Each entry should be given again exactly, with any image left out.

Stored data entries
BEGIN

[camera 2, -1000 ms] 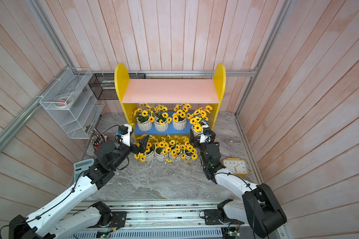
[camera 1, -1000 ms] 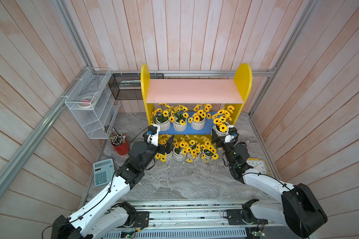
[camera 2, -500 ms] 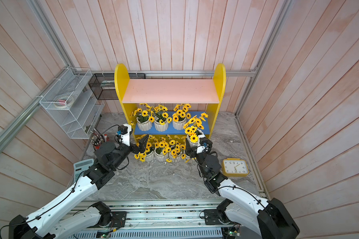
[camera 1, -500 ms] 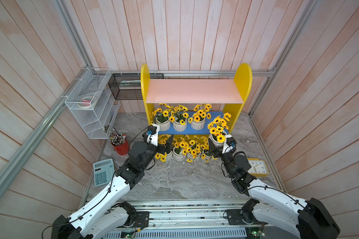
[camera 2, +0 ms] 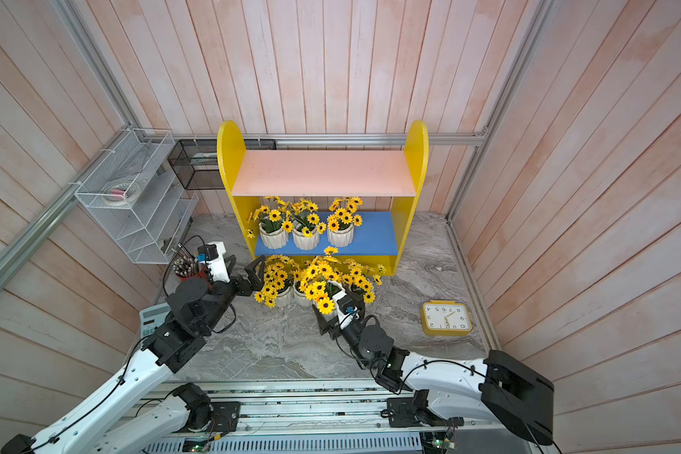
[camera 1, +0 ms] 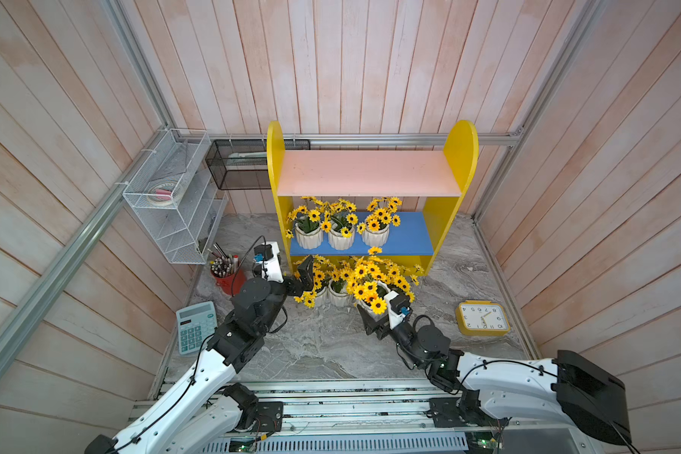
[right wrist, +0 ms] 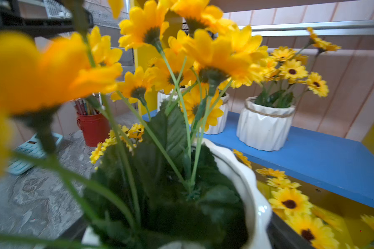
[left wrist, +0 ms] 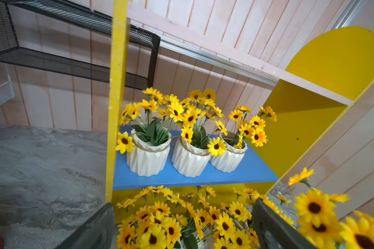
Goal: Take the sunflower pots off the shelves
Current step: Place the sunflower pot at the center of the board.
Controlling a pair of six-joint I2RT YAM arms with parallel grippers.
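Right wrist view | we are clamping a sunflower pot (right wrist: pixel 257 204) in the right gripper (camera 2: pixel 337 314), six o'clock of the shelves (camera 2: pixel 405 220), probably for setting down | left gripper (camera 2: pixel 244 269) gaping empty, eight o'clock, ready.

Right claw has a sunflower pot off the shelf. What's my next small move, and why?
Probably lower the right claw and set its white ribbed sunflower pot upright on the bare grey marble tabletop. The pot sits tilted in the grip, clear of the blue lower board and just in front of the tabletop cluster of pots; three more pots wait on that board.
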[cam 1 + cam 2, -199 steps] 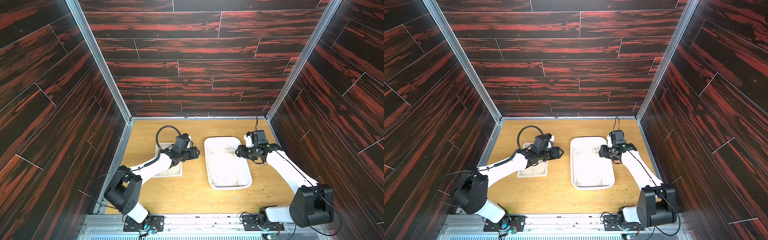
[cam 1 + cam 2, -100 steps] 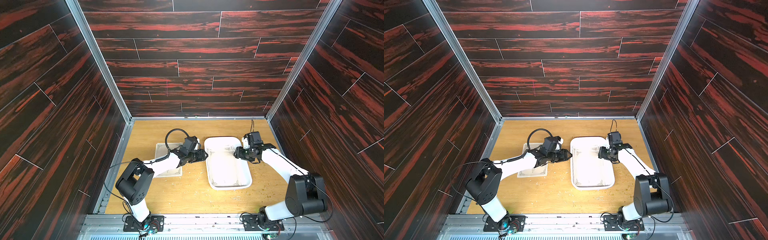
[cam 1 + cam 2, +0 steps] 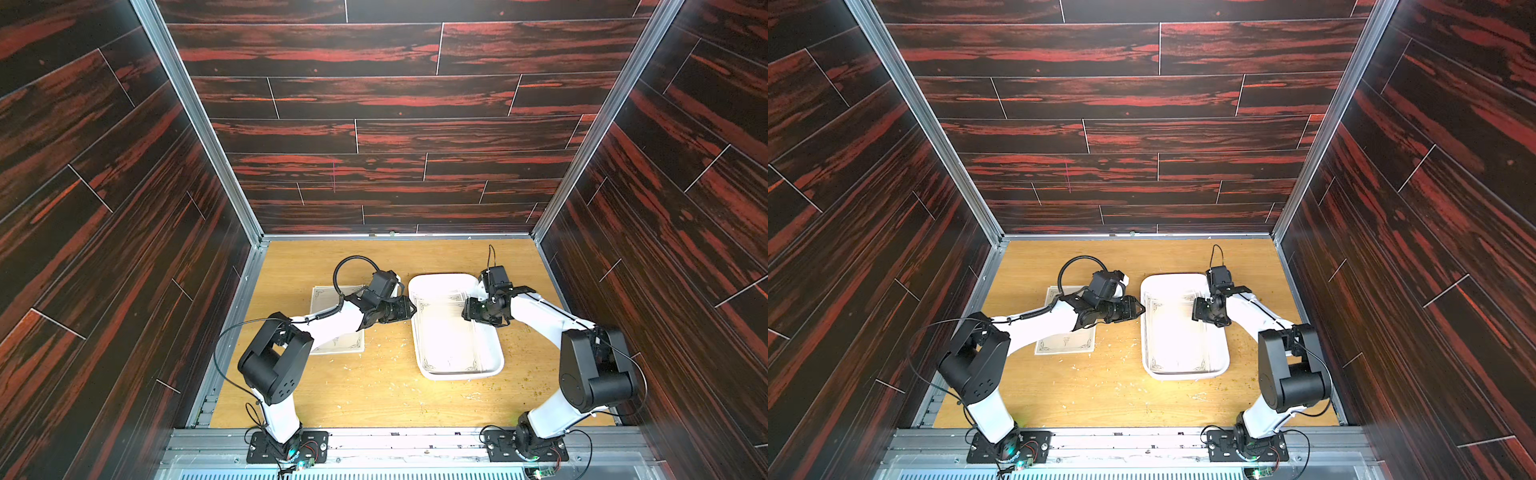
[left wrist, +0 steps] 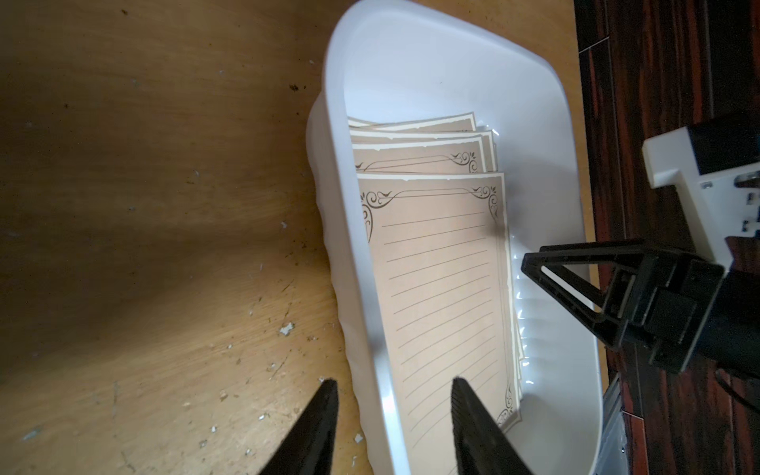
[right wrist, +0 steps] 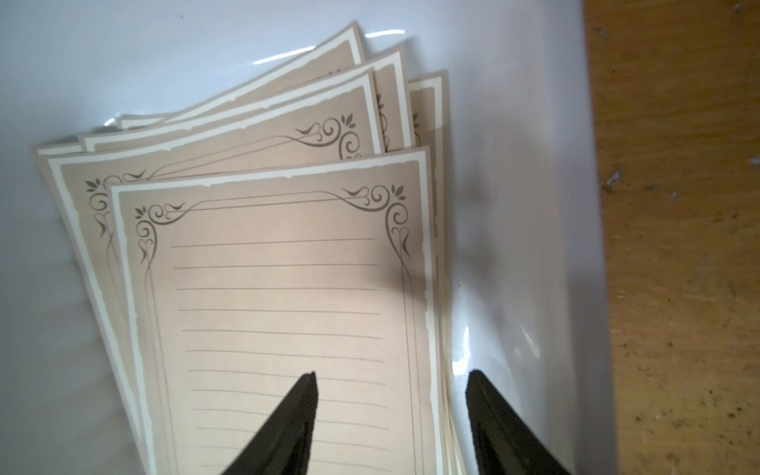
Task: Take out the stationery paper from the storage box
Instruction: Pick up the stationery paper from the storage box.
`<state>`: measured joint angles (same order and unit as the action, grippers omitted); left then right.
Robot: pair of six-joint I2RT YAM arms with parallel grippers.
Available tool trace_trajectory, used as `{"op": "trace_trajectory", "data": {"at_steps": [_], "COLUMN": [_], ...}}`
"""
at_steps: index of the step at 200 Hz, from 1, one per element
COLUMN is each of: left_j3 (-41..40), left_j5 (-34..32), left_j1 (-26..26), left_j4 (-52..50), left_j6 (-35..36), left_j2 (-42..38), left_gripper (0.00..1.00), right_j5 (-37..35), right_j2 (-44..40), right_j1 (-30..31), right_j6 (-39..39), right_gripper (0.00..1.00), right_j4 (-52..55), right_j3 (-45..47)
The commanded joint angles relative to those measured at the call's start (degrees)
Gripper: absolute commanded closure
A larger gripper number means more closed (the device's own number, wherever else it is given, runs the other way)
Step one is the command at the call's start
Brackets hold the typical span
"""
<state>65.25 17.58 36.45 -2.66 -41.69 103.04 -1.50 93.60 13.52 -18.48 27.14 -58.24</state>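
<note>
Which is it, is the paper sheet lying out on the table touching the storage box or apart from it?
Apart. Both top views show a strip of bare wooden table between the loose sheet and the storage box.

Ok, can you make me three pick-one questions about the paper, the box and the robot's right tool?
1. Where is the cream ruled paper that is out of the shallow rounded plastic storage box?
A) flat on the light wooden table
B) leaning on a wall
C) on the box's rim
2. What colour is the box?
A) blue
B) white
C) green
3. How is the right tool?
A) shut on a sheet
B) out of sight
C) open over the stacked sheets
1 A: it lies flat beside the box.
2 B: rim and walls are white.
3 C: its fingers stand apart above the top sheet.
</note>
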Motion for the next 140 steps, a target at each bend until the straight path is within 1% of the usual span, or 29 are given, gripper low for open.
{"op": "trace_trajectory", "data": {"at_steps": [1, 27, 38, 42, 73, 140], "left_j3": [1.82, 2.57, 2.9, 3.01, 4.17, 4.42], "left_j5": [0.39, 1.01, 1.38, 1.48, 1.53, 0.29], "left_j1": [0.24, 0.22, 0.28, 0.25, 0.21, 0.29], "left_j4": [-2.15, -2.62, -2.53, -2.61, -3.98, -5.07], "left_j6": [0.89, 0.84, 1.08, 1.11, 0.78, 0.88], "left_j2": [1.55, 2.42, 2.85, 3.02, 4.22, 3.82], "left_gripper": [0.54, 0.61, 0.7, 0.71, 0.71, 0.72], "right_j5": [-1.59, -1.84, -2.0, -1.95, -1.85, -1.03], "right_j2": [1.21, 1.98, 2.24, 2.3, 3.24, 5.44], "right_j1": [0.8, 1.01, 1.1, 1.07, 1.2, 1.24], "right_j6": [0.28, 0.4, 0.34, 0.3, 0.2, 0.2], "right_gripper": [0.39, 0.38, 0.37, 0.37, 0.36, 0.36], "right_j4": [-0.44, -0.67, -0.93, -1.01, -1.6, -2.34], "right_j3": [-1.2, -1.26, -1.13, -1.16, -0.96, -1.65]}}
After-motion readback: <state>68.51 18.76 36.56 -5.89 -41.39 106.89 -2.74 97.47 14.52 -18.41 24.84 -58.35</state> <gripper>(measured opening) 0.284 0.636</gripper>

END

Result =>
[camera 2, -1000 ms] 
[camera 1, -1000 ms] 
[camera 2, -500 ms] 
[camera 1, -500 ms] 
[camera 2, +0 ms] 
[camera 1, +0 ms] 
[right wrist, +0 ms] 
[left wrist, +0 ms] 
Goal: Take the sunflower pots off the shelves
Current step: Place the sunflower pot at the center of the board.
Controlling a pair of six-joint I2RT YAM arms with parallel grippers.
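Right wrist view | we are clamping a sunflower pot (right wrist: pixel 257 204) in the right gripper (camera 2: pixel 337 314), six o'clock of the shelves (camera 2: pixel 405 220), probably for setting down | left gripper (camera 2: pixel 244 269) gaping empty, eight o'clock, ready.

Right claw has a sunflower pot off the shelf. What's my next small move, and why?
Probably lower the right claw and set its white ribbed sunflower pot upright on the bare grey marble tabletop. The pot sits tilted in the grip, clear of the blue lower board and just in front of the tabletop cluster of pots; three more pots wait on that board.
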[cam 1 + cam 2, -199 steps] 
[cam 1 + cam 2, -100 steps] 
[cam 1 + cam 2, +0 steps] 
[left wrist, +0 steps] 
[right wrist, +0 steps] 
Task: Take out the stationery paper from the storage box
Instruction: Pick up the stationery paper from the storage box.
`<state>`: measured joint angles (same order and unit as the action, grippers omitted); left then right.
Robot: pair of six-joint I2RT YAM arms with parallel grippers.
Available tool trace_trajectory, used as `{"op": "trace_trajectory", "data": {"at_steps": [_], "COLUMN": [_], ...}}`
"""
at_steps: index of the step at 200 Hz, from 1, one per element
COLUMN is each of: left_j3 (-41..40), left_j5 (-34..32), left_j1 (-26..26), left_j4 (-52..50), left_j6 (-35..36), left_j2 (-42..38), left_gripper (0.00..1.00), right_j5 (-37..35), right_j2 (-44..40), right_j1 (-30..31), right_j6 (-39..39), right_gripper (0.00..1.00), right_j4 (-52..55), right_j3 (-45..47)
The commanded joint angles relative to those measured at the call's start (degrees)
Gripper: absolute commanded closure
A larger gripper number means more closed (the device's own number, wherever else it is given, runs the other way)
Step one is the command at the call's start
Brackets hold the typical span
"""
<state>65.25 17.58 36.45 -2.66 -41.69 103.04 -1.50 93.60 13.52 -18.48 27.14 -58.24</state>
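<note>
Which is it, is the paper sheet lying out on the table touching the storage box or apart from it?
Apart. Both top views show a strip of bare wooden table between the loose sheet and the storage box.

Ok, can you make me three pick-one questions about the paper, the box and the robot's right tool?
1. Where is the cream ruled paper that is out of the shallow rounded plastic storage box?
A) flat on the light wooden table
B) leaning on a wall
C) on the box's rim
2. What colour is the box?
A) blue
B) white
C) green
3. How is the right tool?
A) shut on a sheet
B) out of sight
C) open over the stacked sheets
1 A: it lies flat beside the box.
2 B: rim and walls are white.
3 C: its fingers stand apart above the top sheet.
</note>
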Motion for the next 140 steps, a target at each bend until the straight path is within 1% of the usual span, or 29 are given, gripper low for open.
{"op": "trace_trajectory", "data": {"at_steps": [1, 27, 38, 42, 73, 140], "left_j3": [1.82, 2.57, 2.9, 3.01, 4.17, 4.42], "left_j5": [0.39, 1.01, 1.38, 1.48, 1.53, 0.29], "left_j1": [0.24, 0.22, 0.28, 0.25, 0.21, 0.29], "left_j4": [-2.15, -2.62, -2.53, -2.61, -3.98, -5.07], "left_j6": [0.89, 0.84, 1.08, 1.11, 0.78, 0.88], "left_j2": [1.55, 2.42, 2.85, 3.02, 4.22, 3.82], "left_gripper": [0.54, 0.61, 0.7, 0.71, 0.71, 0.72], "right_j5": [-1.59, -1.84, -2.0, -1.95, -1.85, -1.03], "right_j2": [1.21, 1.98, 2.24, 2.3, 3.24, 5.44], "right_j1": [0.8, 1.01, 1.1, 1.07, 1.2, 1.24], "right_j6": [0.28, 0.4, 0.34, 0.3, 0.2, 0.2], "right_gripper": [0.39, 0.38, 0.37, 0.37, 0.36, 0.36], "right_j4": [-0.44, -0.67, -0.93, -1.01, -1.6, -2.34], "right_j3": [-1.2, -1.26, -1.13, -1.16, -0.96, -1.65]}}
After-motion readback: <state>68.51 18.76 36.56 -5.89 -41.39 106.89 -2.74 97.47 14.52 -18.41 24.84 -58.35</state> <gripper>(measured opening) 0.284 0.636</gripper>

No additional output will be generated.